**What to produce**
Copy each line in the data that includes the word "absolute".

**Data excerpt**
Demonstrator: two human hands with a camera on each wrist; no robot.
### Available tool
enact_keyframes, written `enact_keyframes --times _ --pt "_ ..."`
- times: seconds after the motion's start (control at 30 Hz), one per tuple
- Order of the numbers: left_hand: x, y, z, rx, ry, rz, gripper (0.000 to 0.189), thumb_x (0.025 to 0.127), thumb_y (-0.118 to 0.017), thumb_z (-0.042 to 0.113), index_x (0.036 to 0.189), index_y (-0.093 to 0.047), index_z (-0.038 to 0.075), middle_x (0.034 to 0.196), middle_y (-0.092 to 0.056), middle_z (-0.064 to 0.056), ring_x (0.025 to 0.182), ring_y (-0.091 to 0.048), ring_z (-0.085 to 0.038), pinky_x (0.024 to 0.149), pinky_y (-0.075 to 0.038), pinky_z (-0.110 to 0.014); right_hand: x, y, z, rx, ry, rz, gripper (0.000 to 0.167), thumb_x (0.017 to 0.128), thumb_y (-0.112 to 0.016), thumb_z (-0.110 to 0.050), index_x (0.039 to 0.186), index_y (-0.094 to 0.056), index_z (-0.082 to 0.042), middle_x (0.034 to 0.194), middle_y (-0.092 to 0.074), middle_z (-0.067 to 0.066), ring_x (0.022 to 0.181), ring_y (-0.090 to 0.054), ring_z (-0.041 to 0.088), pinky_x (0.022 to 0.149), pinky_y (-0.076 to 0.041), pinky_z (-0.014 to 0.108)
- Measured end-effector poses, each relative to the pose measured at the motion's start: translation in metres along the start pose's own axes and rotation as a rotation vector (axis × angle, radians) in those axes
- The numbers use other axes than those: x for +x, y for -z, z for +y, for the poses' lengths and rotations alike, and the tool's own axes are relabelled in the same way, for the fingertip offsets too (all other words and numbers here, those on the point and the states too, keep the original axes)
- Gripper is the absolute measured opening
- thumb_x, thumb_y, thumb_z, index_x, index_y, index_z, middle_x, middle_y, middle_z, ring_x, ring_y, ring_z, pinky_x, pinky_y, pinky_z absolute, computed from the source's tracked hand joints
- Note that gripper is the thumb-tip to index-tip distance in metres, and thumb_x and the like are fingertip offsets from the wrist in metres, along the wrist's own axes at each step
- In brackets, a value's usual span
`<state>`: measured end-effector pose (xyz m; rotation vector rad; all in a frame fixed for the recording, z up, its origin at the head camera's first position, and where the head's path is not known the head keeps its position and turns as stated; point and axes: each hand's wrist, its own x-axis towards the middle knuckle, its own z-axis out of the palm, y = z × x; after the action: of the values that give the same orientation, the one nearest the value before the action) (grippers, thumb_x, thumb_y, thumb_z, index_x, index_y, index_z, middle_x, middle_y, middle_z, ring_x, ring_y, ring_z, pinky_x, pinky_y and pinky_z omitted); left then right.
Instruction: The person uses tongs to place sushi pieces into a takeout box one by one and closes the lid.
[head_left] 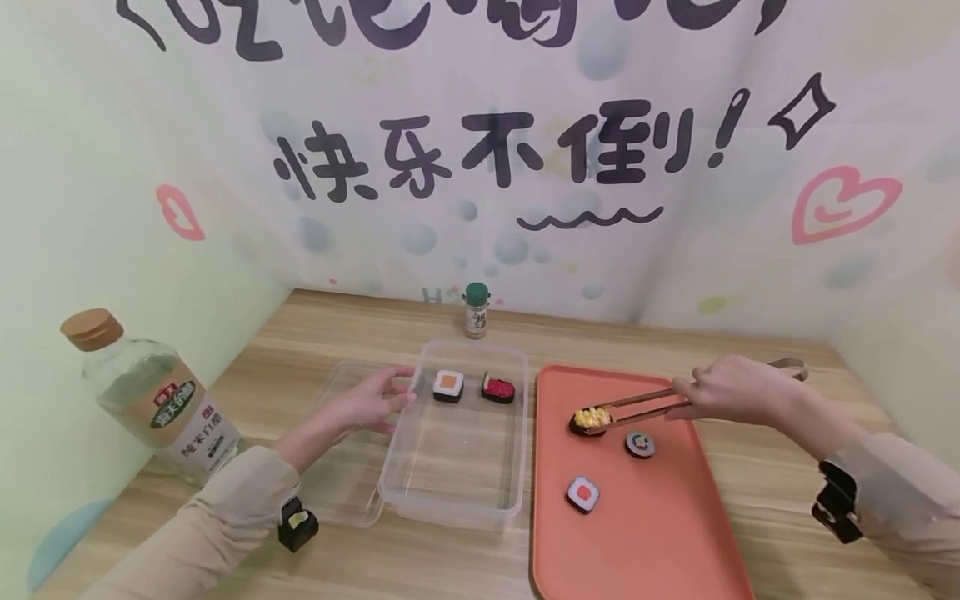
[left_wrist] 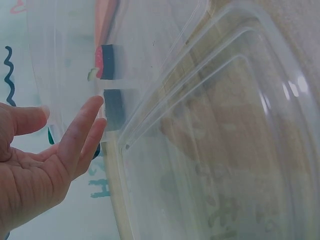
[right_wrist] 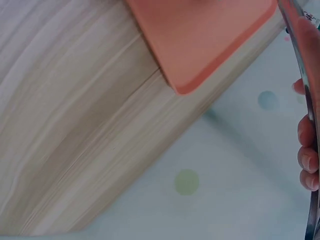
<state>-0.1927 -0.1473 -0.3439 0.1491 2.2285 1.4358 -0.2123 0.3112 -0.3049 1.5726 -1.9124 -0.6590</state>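
Note:
My right hand (head_left: 731, 390) grips metal tongs (head_left: 641, 402) over the orange tray. The tong tips lie at a corn-topped sushi piece (head_left: 591, 419); whether they squeeze it is unclear. On the tray (head_left: 630, 542) there are also a round sushi roll (head_left: 640, 444) and a white piece with a red centre (head_left: 582, 494). My left hand (head_left: 372, 400), fingers extended, is at the left side of a clear plastic container (head_left: 465, 500). In the left wrist view its fingers (left_wrist: 82, 125) reach the container wall. Inside sit an orange-centred sushi piece (head_left: 448, 386) and a red-topped one (head_left: 498, 387).
A clear lid (head_left: 337, 492) lies flat left of the container, partly beneath my left forearm. Farther left stands a large vinegar bottle (head_left: 161, 400). Behind the container is a small green-capped shaker (head_left: 476, 310). A printed cloth (head_left: 450, 250) hangs along the table's back edge.

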Motion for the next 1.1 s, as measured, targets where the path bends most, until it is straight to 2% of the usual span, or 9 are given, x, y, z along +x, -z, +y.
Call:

**Exercise response**
- Gripper is the absolute measured opening
- thumb_x, thumb_y, thumb_z, index_x, index_y, index_z, middle_x, middle_y, middle_z, ring_x, ring_y, ring_z, pinky_x, pinky_y, pinky_z absolute, computed from the source's tracked hand joints

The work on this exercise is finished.